Jesús Nazareno lleva una túnica morada como la de los niños. (Parecía todo como un juego y...) El Señor palidece cargado con su cruz. Una música delgada, delgada, se filtra hasta el estanque dormido de las intimidades últimas. Una música, para decir: «Miserere». ¿Pero los niños saben rezar esta oración nueva del Viernes Santo? Los niños, en Navidad, ahormaron la plegaria dentro de su ingenuidad; entonces, aprendieron su canción garrapiñada, endulzada de ternuras. Sin embargo, al Señor —a este Señor lívido que tiene una corona de espinas en la frente— no puede cantársele el villancico. Miran los niños al Señor, y luego, un poco desconcertados, a la gente. Los rostros están serios, delatan una emoción. Y todo es como una tristeza... Extraña tristeza que acaricia.
Y la procesión, calle arriba, se alargó fulgente como una lanza. La procesión se clavaba, carne adentro, en la ciudad.
Ahora los niños están cansados. Cuando llegue a casa, dirán a su hermano pequeño que quedó en la cama, que no salió a la procesión; le dirán:
—¡Hemos visto al Señor!
Y palparán el raso del capirote y los cordones del cíngulo. Y llorarán —sí, llorarán— cuando mamá les desvista la túnica para ponerles jersey.

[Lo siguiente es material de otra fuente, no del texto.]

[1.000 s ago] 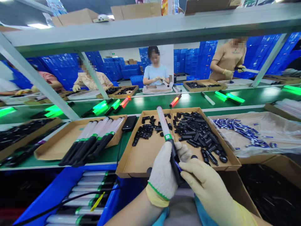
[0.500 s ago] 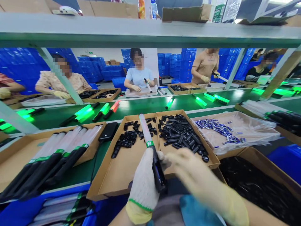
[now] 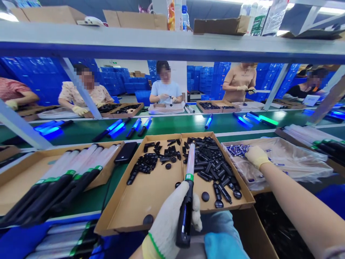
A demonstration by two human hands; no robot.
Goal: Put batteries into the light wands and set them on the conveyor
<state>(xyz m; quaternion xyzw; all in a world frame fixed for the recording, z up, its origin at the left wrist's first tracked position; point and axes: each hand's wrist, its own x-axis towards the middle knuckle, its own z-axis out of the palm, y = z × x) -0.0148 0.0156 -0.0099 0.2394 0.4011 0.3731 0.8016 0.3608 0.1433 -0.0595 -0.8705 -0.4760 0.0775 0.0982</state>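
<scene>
My left hand [image 3: 172, 219], in a white knit glove, grips a light stick [image 3: 185, 208] by its black handle. Its clear tube points away from me, with a green band below it and an open slot in the handle facing up. Over to the right, my right hand [image 3: 257, 157], in a pale yellow glove, reaches into a plastic-lined tray [image 3: 296, 169] of small blue-and-white batteries [image 3: 237, 150]. Its fingers curl down among the batteries, and their tips are hidden. Behind the stick, a divided cardboard tray [image 3: 153, 194] holds black plastic parts [image 3: 212, 162] and round black caps [image 3: 205, 196].
More light sticks [image 3: 61, 180] lie in a cardboard tray at left, beside a black box [image 3: 126, 152] with a cable. Lit sticks [image 3: 137, 126] lie on the green conveyor belt [image 3: 175, 124]. Co-workers sit or stand beyond it. A shelf [image 3: 172, 37] spans overhead.
My right hand has gone from beside the light stick into the battery tray. My left hand keeps hold of the stick. Most belt sticks switched from green or red to blue.
</scene>
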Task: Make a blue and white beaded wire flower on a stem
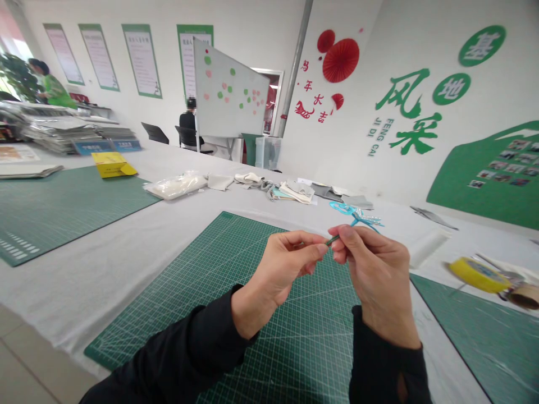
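Ornament (357,215) bright blue with silvery-white bits, stem (332,240) dark green. Mat (202,272) green, fine white grid all over. Sleeves (181,348) plain black. Tape (478,275) loud yellow, box (112,165) yellow too. Tablecloth (96,280) pale grey-white. Whiteboard (231,95) dotted pink and green.

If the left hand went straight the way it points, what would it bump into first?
Probably the right hand, across a short gap: the left hand points toward it, and both seem to pinch the same thin green stem. Depth is unclear here.

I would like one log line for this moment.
left hand: pinching green stem | right hand: pinching same stem | blue ornament: just beyond right hand | beneath: green cutting mat
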The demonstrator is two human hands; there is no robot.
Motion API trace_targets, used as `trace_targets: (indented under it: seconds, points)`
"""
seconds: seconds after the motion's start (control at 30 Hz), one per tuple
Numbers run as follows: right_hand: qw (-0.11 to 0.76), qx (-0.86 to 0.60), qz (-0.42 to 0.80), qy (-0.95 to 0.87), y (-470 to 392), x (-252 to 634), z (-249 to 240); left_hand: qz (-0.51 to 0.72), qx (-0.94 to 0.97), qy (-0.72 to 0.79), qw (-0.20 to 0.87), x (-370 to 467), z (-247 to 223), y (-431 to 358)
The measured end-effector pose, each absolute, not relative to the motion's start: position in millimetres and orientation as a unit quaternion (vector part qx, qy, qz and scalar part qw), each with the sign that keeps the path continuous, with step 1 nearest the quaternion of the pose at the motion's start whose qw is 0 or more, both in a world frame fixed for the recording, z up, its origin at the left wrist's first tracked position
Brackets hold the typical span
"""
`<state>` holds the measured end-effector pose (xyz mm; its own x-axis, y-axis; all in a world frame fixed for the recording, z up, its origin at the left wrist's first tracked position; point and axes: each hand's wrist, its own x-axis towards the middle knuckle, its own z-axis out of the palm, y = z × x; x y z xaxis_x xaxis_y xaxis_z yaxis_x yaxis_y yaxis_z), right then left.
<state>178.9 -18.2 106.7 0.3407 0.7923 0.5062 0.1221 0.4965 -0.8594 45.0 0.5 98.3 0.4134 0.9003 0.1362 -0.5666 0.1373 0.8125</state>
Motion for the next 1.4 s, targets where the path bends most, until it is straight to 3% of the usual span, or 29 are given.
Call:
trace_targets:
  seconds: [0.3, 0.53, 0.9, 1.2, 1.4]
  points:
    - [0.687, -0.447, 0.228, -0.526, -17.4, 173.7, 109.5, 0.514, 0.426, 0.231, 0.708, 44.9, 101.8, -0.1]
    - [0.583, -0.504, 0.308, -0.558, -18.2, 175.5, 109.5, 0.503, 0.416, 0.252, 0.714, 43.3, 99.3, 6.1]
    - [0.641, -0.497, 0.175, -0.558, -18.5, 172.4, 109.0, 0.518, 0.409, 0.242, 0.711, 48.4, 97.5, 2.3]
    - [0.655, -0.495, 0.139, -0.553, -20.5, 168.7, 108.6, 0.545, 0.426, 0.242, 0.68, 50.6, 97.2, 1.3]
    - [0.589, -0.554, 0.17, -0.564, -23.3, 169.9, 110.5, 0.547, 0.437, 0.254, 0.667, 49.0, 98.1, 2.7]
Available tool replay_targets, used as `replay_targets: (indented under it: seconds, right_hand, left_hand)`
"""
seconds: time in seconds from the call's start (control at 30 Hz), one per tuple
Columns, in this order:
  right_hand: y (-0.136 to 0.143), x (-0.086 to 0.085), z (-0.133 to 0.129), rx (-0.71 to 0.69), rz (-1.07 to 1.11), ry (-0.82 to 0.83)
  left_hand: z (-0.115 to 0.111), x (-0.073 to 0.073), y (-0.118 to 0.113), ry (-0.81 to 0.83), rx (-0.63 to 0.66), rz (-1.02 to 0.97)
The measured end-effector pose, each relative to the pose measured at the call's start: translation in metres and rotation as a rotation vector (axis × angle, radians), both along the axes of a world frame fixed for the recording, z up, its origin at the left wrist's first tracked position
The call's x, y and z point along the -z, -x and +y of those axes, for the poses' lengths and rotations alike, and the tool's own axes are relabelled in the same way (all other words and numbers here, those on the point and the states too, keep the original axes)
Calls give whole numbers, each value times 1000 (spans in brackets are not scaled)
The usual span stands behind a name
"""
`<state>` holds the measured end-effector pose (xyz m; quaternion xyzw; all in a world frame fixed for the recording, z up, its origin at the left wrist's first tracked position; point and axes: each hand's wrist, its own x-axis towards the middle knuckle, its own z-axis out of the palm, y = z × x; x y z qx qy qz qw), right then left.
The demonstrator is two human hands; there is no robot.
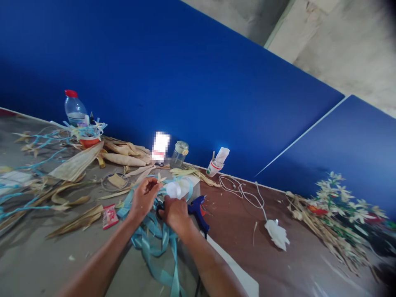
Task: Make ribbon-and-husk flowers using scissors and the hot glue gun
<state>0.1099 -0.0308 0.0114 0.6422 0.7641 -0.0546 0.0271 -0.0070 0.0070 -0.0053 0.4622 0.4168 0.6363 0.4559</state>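
My left hand (144,197) is closed, pinching a small pale flower of dried husk (160,178) between thumb and fingertips. Just right of it, my right hand (176,212) is closed at the dark looped handle of a pair of scissors (159,208); the blades are hidden. A white round spool (173,189) sits right beyond my right hand. Light blue ribbon (150,243) lies in loose loops under and in front of both hands. To the right of my right hand rests a blue glue gun (198,212).
Dried corn husks (123,159) and a red packet (110,216) lie left. Behind stand a bottle (75,112), a glass jar (180,153) and a white cup (214,168). A white cable (244,193) and husk flowers (343,196) are right. A blue partition (198,82) borders the table.
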Motion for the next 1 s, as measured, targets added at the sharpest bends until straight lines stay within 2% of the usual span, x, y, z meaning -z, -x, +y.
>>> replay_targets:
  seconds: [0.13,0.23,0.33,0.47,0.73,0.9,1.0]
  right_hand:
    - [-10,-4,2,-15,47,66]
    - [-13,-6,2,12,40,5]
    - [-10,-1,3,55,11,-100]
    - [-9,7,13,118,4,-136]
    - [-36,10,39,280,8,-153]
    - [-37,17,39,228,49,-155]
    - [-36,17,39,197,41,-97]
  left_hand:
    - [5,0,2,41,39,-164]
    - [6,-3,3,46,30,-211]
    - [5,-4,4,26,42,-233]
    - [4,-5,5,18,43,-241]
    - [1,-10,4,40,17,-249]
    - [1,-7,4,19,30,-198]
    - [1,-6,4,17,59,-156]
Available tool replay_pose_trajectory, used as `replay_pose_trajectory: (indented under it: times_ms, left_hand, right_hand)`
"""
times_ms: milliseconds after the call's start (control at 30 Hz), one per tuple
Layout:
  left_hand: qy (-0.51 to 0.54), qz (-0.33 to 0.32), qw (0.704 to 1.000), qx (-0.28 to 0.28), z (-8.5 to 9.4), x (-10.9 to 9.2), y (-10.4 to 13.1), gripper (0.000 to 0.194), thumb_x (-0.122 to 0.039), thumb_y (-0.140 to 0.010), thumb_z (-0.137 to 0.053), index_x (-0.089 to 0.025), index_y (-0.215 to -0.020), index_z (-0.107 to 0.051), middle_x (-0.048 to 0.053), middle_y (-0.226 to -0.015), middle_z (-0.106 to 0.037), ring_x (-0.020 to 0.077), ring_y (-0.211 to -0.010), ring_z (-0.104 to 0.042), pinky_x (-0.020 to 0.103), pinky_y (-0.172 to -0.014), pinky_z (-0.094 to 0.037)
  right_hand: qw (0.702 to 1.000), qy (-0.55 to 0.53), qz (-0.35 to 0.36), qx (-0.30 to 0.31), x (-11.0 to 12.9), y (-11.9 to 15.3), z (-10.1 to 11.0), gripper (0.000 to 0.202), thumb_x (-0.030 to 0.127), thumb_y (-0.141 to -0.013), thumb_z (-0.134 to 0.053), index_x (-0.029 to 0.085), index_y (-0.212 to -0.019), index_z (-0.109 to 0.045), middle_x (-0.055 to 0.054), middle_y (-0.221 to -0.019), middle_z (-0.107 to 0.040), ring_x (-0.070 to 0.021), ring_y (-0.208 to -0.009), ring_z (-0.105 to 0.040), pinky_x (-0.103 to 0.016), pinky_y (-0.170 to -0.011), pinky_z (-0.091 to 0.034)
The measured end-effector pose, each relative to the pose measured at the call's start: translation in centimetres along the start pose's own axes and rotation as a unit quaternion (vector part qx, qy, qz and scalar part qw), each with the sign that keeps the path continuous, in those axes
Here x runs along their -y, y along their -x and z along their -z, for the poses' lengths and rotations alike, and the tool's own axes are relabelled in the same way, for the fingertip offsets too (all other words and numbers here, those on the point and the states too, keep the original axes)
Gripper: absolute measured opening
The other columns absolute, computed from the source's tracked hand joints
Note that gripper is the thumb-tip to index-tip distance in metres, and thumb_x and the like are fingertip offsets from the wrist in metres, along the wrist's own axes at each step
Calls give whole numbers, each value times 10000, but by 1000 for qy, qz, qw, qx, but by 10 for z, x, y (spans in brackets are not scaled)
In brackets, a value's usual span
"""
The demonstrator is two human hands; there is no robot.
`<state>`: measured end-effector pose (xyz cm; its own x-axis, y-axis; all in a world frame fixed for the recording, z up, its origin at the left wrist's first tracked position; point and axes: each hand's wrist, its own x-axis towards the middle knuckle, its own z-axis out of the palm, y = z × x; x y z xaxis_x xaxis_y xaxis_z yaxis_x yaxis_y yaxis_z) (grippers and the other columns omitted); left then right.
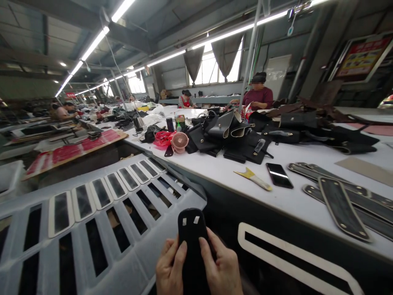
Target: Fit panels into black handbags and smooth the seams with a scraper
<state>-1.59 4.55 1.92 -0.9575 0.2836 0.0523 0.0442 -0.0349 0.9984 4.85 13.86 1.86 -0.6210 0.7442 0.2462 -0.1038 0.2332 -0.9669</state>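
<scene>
Table: its white top ran beyond the fingers and off to their right.
Slotted grey sheet: it spread left of the fingers, with a row of pale-rimmed dark panels along it.
Black heap: loose black pieces lay on the table, well beyond the fingers.
Pale frame: a long rounded frame stood out against the dark, right of the fingers and below the table's edge.
Stitched strips: these overlapped on the table, far right of the fingers.
Black piece: this rounded piece stood between the two sets of fingers, its round end up. The step in hand looked like handling or examining it; shifting it would, I judged, call for matched pressure from both sides, clear of the tabs.
Left hand: its fingers were closed on the left edge, thumb against the near face.
Right hand: its fingers were closed on the right edge in the same way.
Pink fan: it sat on the table, straight beyond the fingers.
Phone: it lay on the table, beyond the fingers to the right.
Pale tabs: two showed on the black piece, just above the fingers.
</scene>
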Motion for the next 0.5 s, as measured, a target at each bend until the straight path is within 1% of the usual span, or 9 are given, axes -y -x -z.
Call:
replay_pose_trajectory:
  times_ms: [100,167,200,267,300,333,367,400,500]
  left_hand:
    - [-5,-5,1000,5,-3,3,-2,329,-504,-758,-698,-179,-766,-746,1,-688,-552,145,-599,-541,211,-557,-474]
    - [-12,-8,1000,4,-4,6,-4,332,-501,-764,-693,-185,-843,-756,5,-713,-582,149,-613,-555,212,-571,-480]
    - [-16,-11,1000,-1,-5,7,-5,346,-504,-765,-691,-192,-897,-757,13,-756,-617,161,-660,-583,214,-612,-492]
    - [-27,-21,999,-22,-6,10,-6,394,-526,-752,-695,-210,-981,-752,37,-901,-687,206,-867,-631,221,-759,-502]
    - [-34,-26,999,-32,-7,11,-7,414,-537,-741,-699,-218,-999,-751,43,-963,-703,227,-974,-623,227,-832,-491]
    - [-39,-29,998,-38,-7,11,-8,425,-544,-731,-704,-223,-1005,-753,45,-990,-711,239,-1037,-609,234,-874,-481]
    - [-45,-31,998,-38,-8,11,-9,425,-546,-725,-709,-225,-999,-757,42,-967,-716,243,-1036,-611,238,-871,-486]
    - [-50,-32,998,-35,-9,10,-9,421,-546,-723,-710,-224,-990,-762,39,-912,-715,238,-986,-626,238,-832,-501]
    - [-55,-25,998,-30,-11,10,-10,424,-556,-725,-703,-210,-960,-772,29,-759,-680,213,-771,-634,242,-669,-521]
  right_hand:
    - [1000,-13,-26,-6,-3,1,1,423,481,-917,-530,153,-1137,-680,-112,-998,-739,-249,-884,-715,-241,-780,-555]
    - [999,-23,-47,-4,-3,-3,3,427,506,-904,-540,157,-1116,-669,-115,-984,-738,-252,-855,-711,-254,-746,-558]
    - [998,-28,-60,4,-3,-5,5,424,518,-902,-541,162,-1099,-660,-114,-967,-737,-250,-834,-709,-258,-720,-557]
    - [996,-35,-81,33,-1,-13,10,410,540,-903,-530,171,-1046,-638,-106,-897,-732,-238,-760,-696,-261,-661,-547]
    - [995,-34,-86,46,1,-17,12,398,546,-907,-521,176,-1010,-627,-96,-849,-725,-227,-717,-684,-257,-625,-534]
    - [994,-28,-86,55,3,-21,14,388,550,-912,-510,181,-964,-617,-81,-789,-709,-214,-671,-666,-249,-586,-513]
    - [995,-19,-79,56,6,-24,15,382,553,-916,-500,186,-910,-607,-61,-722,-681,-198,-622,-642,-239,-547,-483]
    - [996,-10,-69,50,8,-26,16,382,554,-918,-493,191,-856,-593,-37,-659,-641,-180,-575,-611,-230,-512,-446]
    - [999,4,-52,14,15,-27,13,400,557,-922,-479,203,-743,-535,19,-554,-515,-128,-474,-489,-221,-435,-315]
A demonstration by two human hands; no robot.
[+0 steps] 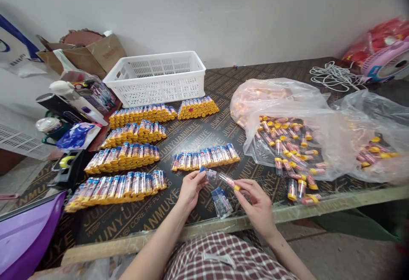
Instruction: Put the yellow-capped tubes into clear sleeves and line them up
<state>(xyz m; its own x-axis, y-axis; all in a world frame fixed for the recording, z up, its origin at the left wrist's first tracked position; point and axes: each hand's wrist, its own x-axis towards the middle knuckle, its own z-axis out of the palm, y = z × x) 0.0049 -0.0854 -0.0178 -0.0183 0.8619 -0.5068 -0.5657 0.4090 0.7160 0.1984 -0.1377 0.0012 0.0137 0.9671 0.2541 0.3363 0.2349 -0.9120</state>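
Note:
Between its fingertips my left hand (191, 188) pinches the blue end of a small clear printed packet (211, 174). My right hand (255, 201) is closed on the yellow cap of a clear tube (226, 180) with a red and white label. The tube's far end meets the packet or lies just beside it; I cannot tell which. A small pile of similar blue-ended packets (221, 203) lies on the table below, between my hands. Beyond my left hand is a row of tubes (206, 157) with blue tops and yellow caps.
More stacked rows of tubes (118, 188) line the left side, before a white plastic basket (156, 85). Loose yellow-capped tubes (292, 152) spill from a clear plastic bag (275, 96) on the right. A tape dispenser (68, 167) and purple dustpan-like tray (30, 237) are far left.

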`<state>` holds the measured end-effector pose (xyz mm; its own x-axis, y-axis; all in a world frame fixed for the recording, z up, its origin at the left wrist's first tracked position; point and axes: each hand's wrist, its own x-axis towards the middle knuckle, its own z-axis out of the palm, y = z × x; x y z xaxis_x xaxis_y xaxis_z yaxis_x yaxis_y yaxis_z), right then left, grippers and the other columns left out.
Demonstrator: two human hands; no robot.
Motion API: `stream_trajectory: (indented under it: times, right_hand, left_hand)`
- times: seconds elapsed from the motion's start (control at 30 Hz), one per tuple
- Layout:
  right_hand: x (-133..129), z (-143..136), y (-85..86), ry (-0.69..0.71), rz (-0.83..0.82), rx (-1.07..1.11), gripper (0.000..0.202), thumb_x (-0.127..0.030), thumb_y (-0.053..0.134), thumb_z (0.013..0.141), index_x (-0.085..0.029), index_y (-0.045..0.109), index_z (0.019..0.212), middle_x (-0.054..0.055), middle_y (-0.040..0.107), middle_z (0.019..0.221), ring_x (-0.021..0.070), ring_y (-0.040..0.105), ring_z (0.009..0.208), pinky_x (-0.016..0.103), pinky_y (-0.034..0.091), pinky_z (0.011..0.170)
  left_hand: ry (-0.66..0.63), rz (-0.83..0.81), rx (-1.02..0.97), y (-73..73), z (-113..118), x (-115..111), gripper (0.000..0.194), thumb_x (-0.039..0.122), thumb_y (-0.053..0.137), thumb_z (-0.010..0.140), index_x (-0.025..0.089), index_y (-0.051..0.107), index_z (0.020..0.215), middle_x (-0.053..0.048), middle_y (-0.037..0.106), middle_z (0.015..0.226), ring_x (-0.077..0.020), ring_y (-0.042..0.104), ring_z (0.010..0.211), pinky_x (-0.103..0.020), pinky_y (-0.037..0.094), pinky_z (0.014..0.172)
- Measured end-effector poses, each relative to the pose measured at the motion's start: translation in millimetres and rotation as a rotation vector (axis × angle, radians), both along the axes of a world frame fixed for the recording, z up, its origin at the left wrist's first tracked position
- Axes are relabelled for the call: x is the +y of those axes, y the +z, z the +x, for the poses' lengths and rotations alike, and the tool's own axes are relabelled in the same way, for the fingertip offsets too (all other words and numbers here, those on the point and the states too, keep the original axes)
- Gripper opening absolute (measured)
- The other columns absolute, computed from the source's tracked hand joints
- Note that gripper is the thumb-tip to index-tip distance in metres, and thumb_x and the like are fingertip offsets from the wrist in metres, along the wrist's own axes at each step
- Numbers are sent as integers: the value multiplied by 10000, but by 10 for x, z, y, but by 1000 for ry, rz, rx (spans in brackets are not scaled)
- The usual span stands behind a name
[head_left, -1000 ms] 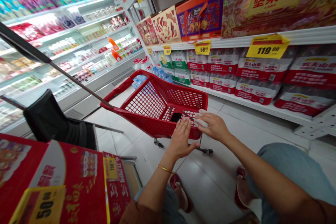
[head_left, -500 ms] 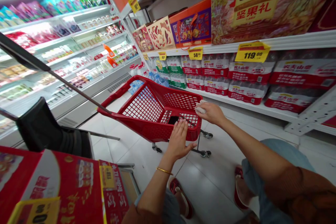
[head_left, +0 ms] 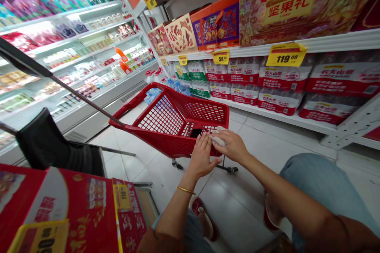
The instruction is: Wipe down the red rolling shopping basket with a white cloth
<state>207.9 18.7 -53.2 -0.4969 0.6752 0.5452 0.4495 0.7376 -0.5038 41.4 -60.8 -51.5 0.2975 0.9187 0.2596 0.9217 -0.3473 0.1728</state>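
Observation:
A red plastic shopping cart [head_left: 160,138] stands in front of me, its basket upright on small wheels. My left hand [head_left: 203,156] rests on the near rim with its fingers stretched out and thumb spread. Beside it, my right hand [head_left: 233,145] is closed round a white cloth [head_left: 219,139] at the near corner of the rim. The two hands are close together, almost meeting at the fingertips. A small black flat object [head_left: 195,133] lies in the basket, partly behind my left hand.
Water packs [head_left: 279,101] and gift boxes [head_left: 215,23] line the shelf at right. A lit refrigerated case [head_left: 71,51] runs along the left. A black chair [head_left: 53,142] and red cartons [head_left: 77,205] stand at lower left; a dark-handled pole [head_left: 86,101] crosses before the cart's handle.
My right hand has moved left with the white cloth, from the cart's far right corner along the rim to my left hand. The left hand has stayed nearly in place.

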Motion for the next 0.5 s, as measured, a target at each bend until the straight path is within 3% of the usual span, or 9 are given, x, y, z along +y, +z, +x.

Mientras, yo pienso que la intuición de lo sagrado, de lo religioso, se ha operado definitivamente en ellos. La imagen de Cristo tiene ya para estos chiquillos un significado, una vigencia nueva. Porque muchas' veces la vieron en la oscuridad de los templos, y la miraron con curiosidad, y hasta rezaron ante ella un tanto forzados piadosamente por la madre o por la abuela... Pero lo de esta mañana es distinto. Una «conspiración» de finas sensaciones ha fijado —ha esculpido— para siempre el concepto de la Divinidad en sus almas. Cristo empieza a fermentar en sus vidas. No; no es el Señor algo que «se aprende» como la tabla de multiplicar. Ni siquiera es algo que «se canta» sabrosamente, alegremente; algo que se saborea bajo el hojaldre gozoso del villancico...
—¡Hemos visto al Señor!
Si están cansados los niños, si tienen sueño, hambre; si mañana, en sus juegos, van a imitar al penitente del tambor y luego al penitente de la trompeta; si harán de la silla un trono y del retrato descolgado de papá un cristo; si durante unos días la parodia procesional constituirá la principal de sus diversiones..., no todo va a quedar en esto. Porque muy hondo, y sin que ellos lo adviertan claramente, tienen ya en su surco, como una semilla, el «sentimiento religioso». (¿Acaso la idea religiosa no necesita del abono del sentimiento religioso?) Es su reserva espiritual. Cuando pasen los días y los años, y el dolor muerda deseos incumplidos —insaciables— de felicidad; cuando hombres a la intemperie la existencia les maltrate, se acordarán del Viernes Santo en que establecieron contacto vivo con Jesús y «tomaron posesión» de su condición gloriosa de cristianos.
... Aquella mañana, Jesús, agobiado bajo el azul de un cielo de golondrinas, recorría las calles de la ciudad, impartiendo su lección de Dolor. Había una zozobra de cirios, un temblor morado en el aire, un lamento desolado de trompetas. Y la lección de Amor del Nazareno llenaba a todas las cosas de belleza. Aquella mañana, ellos eran unos niños que habían sido arrebatados del sueño amanecer para vestir una túnica del color y de la forma la túnica de Cristo.